YOUR GOAL: Print, exactly as they stand, the lines below from the one that has "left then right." to the one that has "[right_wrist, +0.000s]", inclusive, leaving out the pictures.

MATERIAL PROVIDED:
★ ★ ★
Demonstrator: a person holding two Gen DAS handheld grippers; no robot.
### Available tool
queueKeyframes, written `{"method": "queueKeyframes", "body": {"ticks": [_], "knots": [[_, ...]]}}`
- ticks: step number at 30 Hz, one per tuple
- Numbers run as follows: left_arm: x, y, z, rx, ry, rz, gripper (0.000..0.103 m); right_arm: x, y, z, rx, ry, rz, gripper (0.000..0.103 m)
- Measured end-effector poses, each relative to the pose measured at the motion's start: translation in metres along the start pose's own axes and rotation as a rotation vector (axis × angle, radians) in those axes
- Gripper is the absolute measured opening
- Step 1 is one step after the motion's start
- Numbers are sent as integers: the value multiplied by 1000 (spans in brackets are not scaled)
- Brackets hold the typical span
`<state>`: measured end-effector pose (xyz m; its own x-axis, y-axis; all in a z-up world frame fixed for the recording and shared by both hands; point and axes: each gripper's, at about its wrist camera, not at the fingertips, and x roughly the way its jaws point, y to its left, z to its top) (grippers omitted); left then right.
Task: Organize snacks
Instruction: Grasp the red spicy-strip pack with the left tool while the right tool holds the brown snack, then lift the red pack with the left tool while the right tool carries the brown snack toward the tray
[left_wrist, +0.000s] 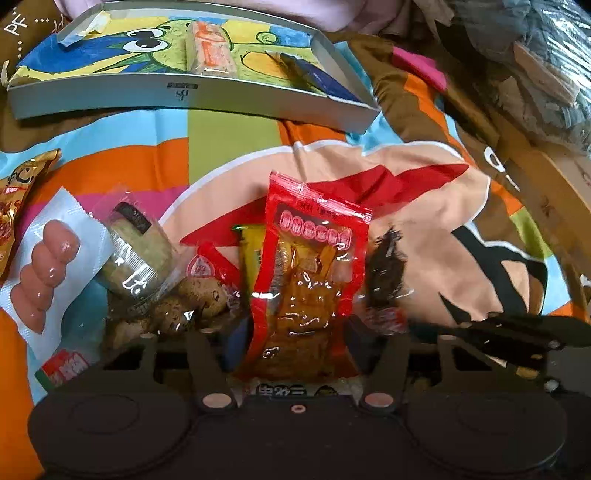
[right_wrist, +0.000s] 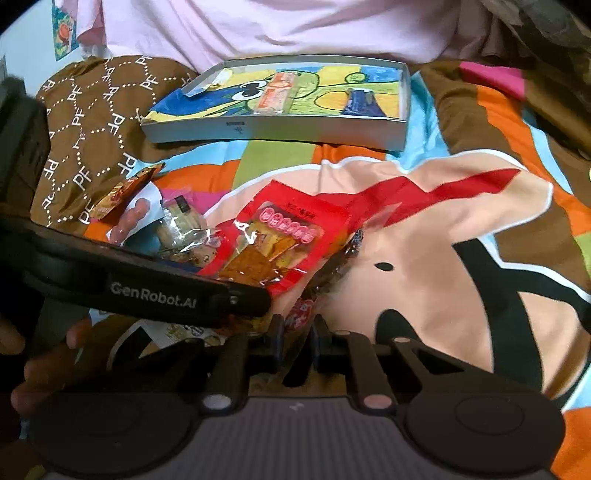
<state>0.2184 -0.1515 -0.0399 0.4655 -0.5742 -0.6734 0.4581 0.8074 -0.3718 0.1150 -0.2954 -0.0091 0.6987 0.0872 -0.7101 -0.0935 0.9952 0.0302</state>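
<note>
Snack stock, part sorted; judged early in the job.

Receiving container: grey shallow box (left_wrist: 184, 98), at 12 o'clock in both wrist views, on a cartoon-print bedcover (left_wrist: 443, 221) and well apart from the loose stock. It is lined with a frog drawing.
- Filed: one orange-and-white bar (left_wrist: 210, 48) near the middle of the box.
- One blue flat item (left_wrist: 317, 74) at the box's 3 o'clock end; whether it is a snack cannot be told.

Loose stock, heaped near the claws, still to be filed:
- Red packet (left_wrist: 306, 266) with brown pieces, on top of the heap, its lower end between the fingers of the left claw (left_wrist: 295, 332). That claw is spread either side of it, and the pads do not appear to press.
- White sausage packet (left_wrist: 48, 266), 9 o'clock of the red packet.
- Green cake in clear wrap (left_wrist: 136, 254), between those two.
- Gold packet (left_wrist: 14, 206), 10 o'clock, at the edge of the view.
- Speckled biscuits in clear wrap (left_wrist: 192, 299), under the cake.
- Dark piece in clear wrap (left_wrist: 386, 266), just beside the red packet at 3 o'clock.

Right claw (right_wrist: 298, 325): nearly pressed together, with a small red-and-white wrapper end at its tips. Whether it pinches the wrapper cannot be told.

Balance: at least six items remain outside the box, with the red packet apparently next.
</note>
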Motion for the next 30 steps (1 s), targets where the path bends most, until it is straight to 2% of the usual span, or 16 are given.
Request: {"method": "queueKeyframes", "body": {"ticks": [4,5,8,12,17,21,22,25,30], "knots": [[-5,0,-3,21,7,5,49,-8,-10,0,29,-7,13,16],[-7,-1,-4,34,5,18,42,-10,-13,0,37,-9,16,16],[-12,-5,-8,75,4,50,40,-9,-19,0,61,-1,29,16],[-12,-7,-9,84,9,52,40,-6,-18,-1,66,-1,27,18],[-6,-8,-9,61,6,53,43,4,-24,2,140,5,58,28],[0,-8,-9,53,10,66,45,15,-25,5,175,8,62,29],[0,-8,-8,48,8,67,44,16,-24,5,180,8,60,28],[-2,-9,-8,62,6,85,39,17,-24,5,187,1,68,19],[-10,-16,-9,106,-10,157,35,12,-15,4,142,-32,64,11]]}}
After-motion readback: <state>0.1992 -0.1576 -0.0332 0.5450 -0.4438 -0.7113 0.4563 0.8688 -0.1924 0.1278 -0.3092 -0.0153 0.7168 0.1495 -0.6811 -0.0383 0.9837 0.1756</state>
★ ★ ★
RESPONSE:
`<state>`: measured end-effector pose (xyz m; its own x-axis, y-axis; all in a z-up world frame fixed for the recording and shared by both hands; point and axes: each gripper's, at about its wrist camera, not at the fingertips, and x roughly the way its jaws point, y to its left, z to its top) (grippers omitted); left then right.
Task: Organize snacks
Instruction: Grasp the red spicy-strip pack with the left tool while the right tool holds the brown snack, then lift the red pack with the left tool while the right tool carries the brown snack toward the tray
[left_wrist, +0.000s] 
[right_wrist, +0.000s] 

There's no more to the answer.